— Exercise requirements —
Write exactly the lines running from the start of the material below to the line that includes "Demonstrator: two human", and include no pictures.

— Material provided —
● ● ●
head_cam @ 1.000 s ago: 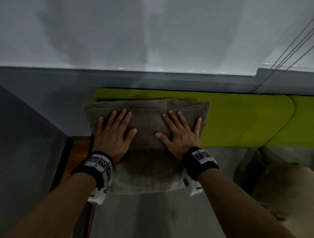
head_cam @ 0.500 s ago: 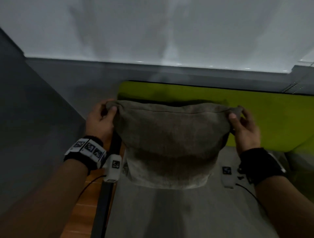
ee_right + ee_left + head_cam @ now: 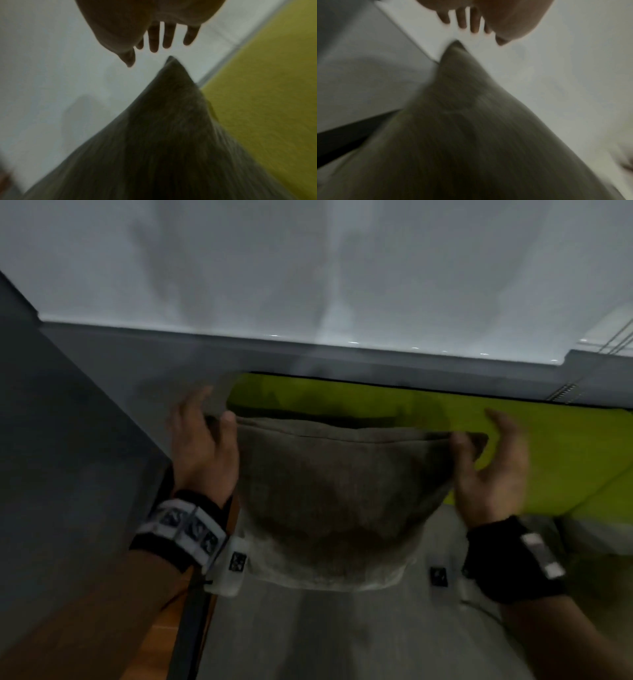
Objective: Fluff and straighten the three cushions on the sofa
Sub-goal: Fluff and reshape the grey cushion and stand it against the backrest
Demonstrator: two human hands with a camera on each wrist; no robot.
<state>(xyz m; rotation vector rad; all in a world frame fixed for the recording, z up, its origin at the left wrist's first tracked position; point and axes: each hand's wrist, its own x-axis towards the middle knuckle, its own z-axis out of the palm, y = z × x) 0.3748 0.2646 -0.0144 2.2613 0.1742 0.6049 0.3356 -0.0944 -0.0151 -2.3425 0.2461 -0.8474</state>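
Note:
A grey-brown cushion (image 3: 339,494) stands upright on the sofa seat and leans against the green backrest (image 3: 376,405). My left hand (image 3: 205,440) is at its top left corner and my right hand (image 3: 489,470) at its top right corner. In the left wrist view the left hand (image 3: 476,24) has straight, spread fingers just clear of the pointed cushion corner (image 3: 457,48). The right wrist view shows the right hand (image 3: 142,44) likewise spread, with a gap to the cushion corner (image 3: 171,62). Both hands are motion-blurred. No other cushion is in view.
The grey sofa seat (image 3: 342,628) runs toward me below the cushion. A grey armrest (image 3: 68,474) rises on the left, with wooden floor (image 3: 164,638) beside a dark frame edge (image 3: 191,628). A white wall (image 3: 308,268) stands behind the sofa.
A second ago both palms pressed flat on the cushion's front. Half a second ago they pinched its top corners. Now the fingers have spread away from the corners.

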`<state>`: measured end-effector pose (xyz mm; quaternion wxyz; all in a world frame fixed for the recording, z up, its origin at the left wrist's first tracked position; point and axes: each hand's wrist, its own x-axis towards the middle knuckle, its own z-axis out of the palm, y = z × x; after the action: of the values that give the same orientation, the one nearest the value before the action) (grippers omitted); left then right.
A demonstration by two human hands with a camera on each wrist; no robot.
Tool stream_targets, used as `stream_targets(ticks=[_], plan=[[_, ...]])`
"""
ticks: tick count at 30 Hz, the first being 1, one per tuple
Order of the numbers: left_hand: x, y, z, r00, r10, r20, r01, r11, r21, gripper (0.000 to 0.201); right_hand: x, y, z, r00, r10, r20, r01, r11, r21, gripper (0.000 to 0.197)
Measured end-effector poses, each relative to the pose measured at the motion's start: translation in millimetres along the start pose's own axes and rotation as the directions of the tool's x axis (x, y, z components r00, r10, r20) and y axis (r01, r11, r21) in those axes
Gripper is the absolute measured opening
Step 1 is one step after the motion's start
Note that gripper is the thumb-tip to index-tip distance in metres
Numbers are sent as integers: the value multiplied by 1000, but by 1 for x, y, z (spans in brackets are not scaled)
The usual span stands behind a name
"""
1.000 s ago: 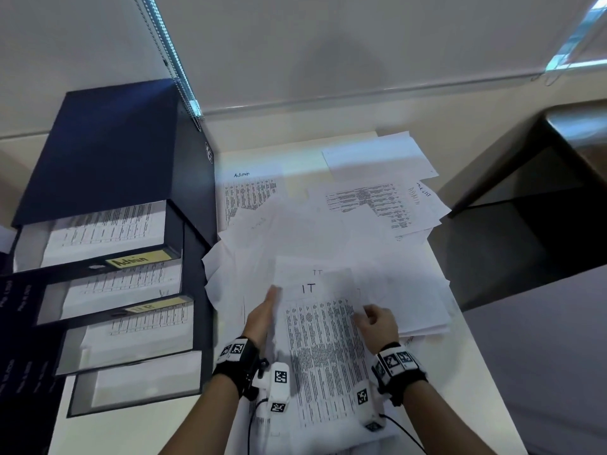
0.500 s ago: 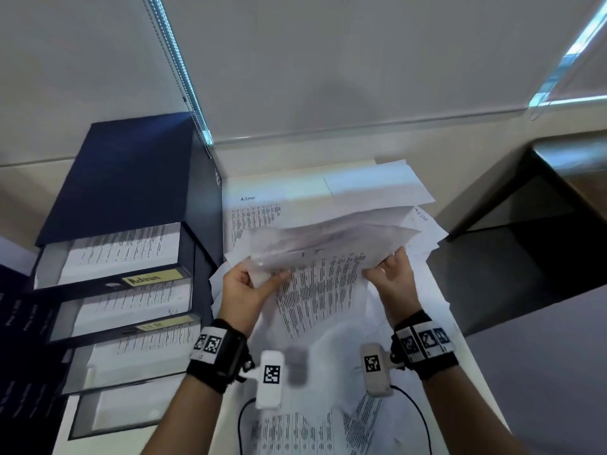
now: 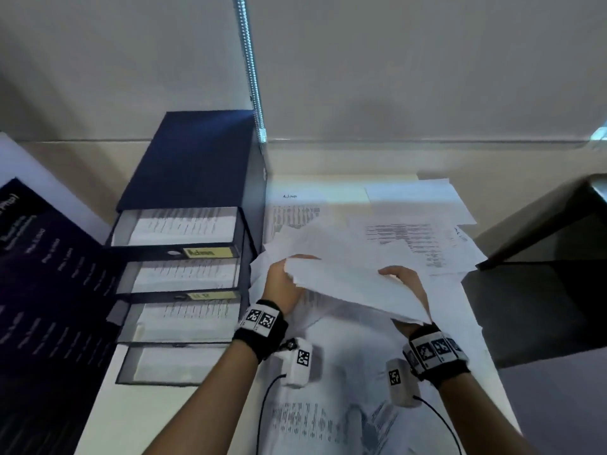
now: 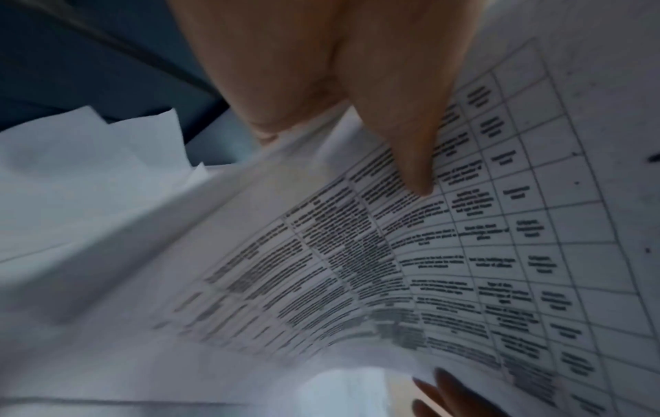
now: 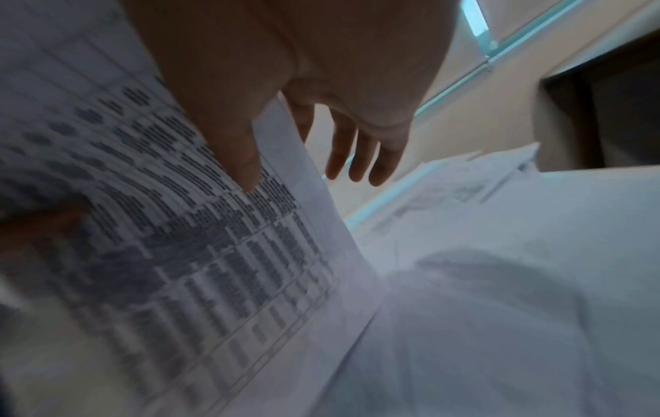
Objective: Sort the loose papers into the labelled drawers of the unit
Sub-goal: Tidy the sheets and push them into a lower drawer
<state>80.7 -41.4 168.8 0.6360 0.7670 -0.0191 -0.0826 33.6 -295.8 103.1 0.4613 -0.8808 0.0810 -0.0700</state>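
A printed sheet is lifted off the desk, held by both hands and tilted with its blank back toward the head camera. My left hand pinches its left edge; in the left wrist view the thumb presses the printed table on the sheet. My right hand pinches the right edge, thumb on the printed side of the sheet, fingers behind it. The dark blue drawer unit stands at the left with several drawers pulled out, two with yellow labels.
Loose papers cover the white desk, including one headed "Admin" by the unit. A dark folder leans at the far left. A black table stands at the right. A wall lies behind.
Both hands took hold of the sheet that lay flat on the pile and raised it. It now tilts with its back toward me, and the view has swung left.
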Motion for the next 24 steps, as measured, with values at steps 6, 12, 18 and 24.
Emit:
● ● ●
— Written reply —
head_cam @ 1.000 s ago: 
head_cam @ 0.500 s ago: 
ee_right + ee_left + head_cam @ now: 
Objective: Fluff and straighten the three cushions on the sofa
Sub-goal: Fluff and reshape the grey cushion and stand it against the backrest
Demonstrator: two human hands with a camera on each wrist; no robot.

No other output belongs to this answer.